**What is expected**
In the listing below, find the line holding "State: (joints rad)" and the line holding "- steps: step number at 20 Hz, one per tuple". Write out those two lines and all lines between, exactly, and nothing more.

**Records for this exercise**
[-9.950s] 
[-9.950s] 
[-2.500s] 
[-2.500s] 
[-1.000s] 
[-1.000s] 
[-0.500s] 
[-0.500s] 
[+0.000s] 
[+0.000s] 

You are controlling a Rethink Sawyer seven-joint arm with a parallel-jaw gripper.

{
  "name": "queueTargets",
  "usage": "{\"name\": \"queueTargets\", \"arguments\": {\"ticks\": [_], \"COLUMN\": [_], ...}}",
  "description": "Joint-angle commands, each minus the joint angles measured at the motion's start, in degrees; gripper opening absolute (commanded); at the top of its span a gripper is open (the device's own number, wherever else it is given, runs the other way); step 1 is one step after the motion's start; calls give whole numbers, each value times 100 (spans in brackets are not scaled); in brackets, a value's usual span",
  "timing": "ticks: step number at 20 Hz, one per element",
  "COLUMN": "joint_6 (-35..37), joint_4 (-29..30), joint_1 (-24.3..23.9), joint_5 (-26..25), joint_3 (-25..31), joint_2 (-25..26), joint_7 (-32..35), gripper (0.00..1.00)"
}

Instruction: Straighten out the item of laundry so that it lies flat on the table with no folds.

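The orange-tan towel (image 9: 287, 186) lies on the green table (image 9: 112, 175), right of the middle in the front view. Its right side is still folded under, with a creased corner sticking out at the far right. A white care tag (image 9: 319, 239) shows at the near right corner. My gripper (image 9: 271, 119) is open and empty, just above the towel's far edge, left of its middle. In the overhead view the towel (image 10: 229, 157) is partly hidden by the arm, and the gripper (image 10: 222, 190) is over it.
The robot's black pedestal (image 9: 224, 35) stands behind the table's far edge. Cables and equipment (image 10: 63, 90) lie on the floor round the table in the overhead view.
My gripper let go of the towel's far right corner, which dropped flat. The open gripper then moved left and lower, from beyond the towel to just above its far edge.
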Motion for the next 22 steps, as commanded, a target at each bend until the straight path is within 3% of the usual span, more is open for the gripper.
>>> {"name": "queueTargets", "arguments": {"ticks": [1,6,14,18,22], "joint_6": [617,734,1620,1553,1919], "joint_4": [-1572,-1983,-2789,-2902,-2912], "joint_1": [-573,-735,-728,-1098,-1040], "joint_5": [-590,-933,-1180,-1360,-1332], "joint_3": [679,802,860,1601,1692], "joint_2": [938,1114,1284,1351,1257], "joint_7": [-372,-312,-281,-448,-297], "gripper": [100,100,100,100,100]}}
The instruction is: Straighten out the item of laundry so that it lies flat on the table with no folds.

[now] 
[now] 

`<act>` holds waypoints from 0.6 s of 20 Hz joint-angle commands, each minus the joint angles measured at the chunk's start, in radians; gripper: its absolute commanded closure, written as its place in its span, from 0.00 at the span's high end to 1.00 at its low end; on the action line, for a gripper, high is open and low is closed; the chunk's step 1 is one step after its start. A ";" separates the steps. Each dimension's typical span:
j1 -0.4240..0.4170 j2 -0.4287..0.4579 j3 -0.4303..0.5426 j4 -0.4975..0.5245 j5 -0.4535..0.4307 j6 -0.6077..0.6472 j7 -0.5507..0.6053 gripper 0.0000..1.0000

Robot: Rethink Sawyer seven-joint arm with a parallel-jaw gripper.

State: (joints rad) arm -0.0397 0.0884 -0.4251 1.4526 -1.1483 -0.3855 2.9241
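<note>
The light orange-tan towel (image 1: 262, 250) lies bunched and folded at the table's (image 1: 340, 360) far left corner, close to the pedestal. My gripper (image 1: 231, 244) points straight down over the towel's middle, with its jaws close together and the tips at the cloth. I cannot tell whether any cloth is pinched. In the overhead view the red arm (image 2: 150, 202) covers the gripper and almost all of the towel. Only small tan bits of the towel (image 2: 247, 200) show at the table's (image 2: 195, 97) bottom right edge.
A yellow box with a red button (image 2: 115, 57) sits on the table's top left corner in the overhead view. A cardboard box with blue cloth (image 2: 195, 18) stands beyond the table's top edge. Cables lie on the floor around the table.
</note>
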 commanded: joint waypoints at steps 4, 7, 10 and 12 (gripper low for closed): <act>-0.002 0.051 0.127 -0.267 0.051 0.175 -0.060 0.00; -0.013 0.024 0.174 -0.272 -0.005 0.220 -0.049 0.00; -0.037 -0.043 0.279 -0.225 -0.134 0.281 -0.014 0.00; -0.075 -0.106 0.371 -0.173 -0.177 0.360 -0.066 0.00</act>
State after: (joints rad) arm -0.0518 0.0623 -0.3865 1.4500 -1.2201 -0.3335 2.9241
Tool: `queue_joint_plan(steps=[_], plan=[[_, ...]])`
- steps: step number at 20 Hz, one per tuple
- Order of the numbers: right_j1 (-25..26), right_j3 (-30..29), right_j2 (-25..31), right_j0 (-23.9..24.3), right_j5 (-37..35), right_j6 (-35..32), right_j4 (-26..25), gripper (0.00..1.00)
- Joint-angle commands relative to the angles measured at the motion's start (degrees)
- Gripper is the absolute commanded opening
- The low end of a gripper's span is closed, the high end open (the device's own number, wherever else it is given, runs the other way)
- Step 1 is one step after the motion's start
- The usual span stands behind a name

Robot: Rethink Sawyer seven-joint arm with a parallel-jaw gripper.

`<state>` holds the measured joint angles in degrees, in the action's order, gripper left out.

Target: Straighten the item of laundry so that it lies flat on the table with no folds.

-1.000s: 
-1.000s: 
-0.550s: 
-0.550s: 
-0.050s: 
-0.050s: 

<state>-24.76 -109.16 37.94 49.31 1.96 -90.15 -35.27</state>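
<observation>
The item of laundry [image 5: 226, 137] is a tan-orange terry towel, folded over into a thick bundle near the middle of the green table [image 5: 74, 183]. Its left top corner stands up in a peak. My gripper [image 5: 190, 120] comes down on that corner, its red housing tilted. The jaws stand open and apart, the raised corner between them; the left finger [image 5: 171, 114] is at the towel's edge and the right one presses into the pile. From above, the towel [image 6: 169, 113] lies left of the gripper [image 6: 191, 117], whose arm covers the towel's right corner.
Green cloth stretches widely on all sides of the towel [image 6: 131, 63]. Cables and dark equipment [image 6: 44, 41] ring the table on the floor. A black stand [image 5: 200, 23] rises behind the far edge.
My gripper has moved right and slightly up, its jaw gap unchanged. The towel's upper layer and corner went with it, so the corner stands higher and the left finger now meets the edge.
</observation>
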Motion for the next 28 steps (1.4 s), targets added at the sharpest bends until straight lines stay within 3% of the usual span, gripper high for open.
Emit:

**Result of this task**
State: (joints rad) arm -0.0397 0.0884 -0.4251 1.4526 -1.1483 -0.3855 2.9241
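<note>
The light orange-tan towel (image 1: 262, 250) lies bunched and folded at the table's (image 1: 340, 360) far left corner, close to the pedestal. My gripper (image 1: 231, 244) points straight down over the towel's middle, with its jaws close together and the tips at the cloth. I cannot tell whether any cloth is pinched. In the overhead view the red arm (image 2: 150, 202) covers the gripper and almost all of the towel. Only small tan bits of the towel (image 2: 247, 200) show at the table's (image 2: 195, 97) bottom right edge.
A yellow box with a red button (image 2: 115, 57) sits on the table's top left corner in the overhead view. A cardboard box with blue cloth (image 2: 195, 18) stands beyond the table's top edge. Cables lie on the floor around the table.
</note>
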 commanded: joint waypoints at steps 4, 7, 10 and 12 (gripper low for closed): <act>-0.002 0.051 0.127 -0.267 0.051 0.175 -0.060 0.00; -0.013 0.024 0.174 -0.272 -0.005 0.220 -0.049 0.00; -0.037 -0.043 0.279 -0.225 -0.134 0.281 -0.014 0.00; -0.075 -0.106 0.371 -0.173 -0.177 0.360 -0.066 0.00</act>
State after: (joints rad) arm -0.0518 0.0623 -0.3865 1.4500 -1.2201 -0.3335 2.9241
Tool: `queue_joint_plan(steps=[_], plan=[[_, ...]])`
- steps: step number at 20 Hz, one per tuple

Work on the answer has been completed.